▶ **What to work on**
Go through the listing below and output exactly the line with "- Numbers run", the line with "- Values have", and each line between; omit the rest.

▶ **Exercise materials**
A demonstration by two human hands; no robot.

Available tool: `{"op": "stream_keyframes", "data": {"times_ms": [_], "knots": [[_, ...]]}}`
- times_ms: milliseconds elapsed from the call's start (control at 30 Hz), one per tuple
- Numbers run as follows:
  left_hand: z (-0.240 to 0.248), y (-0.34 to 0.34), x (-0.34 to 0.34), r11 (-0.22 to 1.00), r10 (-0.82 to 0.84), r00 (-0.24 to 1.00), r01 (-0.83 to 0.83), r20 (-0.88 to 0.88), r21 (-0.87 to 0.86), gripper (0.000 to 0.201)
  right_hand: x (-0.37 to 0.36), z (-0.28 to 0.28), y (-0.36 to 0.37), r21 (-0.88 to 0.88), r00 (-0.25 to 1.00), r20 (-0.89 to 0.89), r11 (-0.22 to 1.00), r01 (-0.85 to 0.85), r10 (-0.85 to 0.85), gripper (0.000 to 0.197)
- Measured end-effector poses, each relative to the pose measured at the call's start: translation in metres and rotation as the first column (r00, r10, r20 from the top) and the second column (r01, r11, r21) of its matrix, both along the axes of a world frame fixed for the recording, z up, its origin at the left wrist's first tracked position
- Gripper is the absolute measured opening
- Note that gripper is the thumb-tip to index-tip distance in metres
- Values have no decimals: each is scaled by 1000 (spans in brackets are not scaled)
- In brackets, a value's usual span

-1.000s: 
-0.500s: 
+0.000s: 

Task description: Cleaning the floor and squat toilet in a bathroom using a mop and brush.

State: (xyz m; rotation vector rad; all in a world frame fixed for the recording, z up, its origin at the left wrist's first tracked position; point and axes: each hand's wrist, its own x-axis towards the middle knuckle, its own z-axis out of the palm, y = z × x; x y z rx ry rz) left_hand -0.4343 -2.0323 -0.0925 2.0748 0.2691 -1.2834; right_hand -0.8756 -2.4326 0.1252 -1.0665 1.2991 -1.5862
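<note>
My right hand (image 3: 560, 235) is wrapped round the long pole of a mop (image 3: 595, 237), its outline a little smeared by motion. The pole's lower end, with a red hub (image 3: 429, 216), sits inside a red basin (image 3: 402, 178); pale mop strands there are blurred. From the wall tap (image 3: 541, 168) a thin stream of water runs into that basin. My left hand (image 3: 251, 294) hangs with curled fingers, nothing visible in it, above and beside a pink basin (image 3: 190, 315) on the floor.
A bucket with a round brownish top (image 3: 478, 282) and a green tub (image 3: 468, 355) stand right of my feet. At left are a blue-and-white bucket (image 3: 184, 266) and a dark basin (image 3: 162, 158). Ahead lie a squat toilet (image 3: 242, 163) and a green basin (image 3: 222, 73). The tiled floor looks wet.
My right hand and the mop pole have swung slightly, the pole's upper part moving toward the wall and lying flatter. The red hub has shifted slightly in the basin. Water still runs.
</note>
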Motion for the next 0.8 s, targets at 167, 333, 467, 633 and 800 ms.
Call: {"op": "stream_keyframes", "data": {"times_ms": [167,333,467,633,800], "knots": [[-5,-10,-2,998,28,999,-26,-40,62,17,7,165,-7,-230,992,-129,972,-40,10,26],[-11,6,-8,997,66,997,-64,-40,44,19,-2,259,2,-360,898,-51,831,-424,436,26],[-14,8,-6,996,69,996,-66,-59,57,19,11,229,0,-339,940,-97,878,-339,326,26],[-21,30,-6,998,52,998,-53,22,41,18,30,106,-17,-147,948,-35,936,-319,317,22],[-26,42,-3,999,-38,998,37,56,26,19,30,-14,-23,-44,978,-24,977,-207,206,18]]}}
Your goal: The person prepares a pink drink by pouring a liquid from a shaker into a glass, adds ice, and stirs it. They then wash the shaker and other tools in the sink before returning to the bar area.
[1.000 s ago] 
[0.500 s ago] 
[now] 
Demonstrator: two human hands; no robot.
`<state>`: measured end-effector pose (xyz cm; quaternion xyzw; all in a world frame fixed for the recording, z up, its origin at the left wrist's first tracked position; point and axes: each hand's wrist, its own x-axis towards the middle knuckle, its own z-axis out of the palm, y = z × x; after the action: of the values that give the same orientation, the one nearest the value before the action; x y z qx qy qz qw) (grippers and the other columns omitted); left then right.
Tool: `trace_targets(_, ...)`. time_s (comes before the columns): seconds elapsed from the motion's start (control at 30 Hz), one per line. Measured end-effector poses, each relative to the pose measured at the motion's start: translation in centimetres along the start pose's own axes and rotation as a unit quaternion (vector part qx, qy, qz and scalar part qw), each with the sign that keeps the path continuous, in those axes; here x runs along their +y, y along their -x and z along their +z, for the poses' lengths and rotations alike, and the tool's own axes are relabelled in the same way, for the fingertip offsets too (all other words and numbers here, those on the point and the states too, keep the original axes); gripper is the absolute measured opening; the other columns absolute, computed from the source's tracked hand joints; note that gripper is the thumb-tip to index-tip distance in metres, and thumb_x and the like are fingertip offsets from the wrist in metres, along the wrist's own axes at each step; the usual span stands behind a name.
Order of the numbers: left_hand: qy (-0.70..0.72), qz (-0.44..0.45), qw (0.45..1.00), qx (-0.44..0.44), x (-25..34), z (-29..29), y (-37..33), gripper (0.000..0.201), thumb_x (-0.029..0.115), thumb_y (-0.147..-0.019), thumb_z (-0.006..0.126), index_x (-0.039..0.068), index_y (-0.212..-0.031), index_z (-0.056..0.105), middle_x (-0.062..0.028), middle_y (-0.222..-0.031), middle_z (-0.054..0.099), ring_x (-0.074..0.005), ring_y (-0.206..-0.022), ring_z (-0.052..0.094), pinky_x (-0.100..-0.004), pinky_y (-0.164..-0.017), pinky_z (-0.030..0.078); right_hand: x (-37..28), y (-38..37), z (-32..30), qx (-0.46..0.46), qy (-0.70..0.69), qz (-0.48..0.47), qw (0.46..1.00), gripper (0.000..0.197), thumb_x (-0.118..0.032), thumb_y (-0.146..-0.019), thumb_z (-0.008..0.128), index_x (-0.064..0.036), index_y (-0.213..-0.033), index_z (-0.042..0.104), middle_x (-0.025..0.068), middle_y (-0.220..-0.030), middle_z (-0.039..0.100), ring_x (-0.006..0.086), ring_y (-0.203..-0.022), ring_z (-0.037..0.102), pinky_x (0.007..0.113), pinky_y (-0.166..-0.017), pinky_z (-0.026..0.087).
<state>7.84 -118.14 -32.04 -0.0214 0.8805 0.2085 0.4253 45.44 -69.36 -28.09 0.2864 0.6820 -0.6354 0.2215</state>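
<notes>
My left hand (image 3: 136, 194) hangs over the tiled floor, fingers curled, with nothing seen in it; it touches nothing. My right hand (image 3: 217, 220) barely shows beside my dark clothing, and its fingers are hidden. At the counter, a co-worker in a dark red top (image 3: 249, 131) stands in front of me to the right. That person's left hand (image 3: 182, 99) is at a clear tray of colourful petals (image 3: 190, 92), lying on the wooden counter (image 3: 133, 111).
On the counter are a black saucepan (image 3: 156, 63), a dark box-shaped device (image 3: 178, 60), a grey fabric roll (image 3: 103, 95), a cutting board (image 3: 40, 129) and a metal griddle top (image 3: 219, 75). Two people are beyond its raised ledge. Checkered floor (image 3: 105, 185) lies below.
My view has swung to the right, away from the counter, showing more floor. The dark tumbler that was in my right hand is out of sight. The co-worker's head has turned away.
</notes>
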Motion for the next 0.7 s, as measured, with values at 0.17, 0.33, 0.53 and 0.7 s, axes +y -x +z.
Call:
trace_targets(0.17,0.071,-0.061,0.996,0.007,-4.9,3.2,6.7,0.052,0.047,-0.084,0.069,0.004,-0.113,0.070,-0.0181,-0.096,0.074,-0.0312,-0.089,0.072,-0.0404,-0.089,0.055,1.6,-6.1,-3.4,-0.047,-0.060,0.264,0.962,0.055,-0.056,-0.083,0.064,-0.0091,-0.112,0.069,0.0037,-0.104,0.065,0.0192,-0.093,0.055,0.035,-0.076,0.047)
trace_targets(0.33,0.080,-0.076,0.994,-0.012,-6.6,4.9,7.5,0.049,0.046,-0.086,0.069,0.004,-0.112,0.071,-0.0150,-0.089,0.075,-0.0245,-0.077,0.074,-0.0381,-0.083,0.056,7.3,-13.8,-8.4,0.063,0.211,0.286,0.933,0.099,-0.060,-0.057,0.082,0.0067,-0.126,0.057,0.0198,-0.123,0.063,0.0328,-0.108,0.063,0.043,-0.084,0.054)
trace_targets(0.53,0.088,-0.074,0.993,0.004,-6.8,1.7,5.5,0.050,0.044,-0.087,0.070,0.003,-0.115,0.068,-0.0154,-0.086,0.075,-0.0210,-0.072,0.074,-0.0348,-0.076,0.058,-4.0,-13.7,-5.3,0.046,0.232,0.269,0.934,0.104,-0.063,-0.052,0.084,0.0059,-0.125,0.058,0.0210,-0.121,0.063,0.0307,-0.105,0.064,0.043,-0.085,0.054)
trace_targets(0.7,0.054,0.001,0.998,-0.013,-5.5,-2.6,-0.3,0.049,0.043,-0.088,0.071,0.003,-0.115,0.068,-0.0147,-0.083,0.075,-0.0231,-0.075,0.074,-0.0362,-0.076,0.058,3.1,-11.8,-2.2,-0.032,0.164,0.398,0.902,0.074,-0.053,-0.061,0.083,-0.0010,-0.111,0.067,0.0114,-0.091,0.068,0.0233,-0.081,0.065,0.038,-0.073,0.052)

▶ **Solution**
- Numbers run as follows:
  left_hand: z (-0.240 to 0.248), y (-0.34 to 0.34), x (-0.34 to 0.34), r11 (-0.22 to 1.00), r10 (-0.82 to 0.84), r00 (-0.24 to 1.00), r01 (-0.83 to 0.83), r20 (-0.88 to 0.88), r21 (-0.87 to 0.86), gripper (0.000 to 0.201)
  right_hand: x (-0.37 to 0.36), z (-0.28 to 0.28), y (-0.36 to 0.37), r21 (-0.88 to 0.88), r00 (-0.25 to 1.00), r20 (-0.89 to 0.89), r11 (-0.22 to 1.00), r01 (-0.85 to 0.85), r10 (-0.85 to 0.85), gripper (0.000 to 0.197)
- Measured end-effector poses, each relative to the pose measured at the call's start: translation in metres and rotation as the first column (r00, r10, r20 from the top) and the second column (r01, r11, r21) of its matrix, both along the axes of a world frame fixed for the recording, z up, its origin at the left wrist's first tracked position
- Gripper is the absolute measured opening
- Note that gripper is the thumb-tip to index-tip distance in metres
- Values have no decimals: each is scaled by 1000 (spans in brackets are not scaled)

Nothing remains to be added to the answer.